» **BRIEF**
Count lines, not occurrences: report how many lines in the records hold the string "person", and nothing else.

START ENTRIES PROVIDED

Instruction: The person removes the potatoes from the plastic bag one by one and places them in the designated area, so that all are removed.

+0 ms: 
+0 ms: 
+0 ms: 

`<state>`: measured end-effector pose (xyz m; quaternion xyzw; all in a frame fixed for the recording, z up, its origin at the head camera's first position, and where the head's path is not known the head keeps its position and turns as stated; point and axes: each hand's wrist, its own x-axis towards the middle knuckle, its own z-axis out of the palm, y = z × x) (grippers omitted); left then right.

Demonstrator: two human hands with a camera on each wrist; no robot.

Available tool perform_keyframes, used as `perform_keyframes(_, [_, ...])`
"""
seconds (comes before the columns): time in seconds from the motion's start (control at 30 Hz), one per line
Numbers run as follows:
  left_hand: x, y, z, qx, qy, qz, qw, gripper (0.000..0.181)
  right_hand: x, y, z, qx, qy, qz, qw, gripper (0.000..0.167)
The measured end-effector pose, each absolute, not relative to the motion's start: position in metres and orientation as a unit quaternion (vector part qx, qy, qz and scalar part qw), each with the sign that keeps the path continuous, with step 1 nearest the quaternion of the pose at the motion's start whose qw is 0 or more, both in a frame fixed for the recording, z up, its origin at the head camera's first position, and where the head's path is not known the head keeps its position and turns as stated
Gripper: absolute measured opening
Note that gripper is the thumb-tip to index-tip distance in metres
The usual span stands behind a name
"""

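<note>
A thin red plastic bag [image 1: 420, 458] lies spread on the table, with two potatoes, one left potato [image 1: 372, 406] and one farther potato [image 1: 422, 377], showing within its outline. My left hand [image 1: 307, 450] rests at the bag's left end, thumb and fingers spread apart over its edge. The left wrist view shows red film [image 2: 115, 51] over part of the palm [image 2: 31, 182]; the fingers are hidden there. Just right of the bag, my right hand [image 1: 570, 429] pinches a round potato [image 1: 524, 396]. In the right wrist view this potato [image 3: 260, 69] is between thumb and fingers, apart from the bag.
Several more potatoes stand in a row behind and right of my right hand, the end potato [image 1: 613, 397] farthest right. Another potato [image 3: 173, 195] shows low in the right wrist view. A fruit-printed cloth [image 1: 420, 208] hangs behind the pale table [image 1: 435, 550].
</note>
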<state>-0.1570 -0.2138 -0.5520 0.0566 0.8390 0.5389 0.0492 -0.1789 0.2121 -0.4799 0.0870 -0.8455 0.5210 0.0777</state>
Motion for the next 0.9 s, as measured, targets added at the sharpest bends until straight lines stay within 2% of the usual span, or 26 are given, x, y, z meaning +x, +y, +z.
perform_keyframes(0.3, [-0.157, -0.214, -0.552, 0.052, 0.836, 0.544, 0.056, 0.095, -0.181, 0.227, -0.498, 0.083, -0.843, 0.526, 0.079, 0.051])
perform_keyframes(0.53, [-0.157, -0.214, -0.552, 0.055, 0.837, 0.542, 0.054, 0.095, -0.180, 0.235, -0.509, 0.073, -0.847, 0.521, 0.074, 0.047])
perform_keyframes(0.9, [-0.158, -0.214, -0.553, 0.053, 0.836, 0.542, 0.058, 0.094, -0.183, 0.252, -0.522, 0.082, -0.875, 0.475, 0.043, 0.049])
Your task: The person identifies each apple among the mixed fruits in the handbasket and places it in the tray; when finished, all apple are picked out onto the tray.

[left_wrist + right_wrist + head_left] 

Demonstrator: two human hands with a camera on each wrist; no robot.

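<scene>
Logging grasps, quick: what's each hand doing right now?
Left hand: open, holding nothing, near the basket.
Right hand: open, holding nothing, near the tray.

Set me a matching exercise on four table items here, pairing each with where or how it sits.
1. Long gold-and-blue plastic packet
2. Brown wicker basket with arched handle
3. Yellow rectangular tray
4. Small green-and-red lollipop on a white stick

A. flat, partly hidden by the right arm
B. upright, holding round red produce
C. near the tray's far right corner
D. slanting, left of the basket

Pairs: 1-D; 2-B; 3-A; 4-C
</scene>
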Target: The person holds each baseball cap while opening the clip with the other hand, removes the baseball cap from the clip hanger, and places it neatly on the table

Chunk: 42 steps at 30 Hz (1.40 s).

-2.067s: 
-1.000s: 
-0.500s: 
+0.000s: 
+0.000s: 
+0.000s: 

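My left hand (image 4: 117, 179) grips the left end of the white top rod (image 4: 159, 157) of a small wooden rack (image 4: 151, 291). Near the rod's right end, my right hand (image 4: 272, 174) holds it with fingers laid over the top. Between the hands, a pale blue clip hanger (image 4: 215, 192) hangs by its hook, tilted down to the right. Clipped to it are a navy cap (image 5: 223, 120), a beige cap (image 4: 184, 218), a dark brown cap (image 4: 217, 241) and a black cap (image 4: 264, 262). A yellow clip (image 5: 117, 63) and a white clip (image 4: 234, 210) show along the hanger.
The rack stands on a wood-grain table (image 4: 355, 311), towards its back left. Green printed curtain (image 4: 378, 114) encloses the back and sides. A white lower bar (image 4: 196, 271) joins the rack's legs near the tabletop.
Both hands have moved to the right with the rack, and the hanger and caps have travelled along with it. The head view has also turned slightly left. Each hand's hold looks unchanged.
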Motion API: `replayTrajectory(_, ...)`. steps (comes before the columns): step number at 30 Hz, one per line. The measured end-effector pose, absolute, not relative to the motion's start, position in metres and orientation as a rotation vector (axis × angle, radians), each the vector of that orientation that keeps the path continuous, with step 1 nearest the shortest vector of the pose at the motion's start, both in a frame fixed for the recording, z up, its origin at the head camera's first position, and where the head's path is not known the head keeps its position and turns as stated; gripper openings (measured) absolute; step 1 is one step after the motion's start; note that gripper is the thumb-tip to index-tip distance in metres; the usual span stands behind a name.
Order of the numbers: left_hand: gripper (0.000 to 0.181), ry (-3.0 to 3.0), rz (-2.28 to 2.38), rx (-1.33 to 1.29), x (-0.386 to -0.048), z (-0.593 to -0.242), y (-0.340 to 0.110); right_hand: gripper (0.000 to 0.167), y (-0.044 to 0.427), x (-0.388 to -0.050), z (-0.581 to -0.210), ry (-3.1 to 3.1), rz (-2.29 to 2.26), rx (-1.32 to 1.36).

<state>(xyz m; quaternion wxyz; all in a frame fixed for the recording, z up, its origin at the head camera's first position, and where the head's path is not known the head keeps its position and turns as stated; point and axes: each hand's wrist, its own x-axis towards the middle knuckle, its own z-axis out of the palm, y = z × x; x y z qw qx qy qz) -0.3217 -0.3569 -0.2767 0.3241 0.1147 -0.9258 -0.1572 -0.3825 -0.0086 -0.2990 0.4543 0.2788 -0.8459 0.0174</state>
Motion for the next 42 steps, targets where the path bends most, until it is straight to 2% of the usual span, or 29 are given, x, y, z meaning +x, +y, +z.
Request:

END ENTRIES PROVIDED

» **FINISHED EXERCISE**
3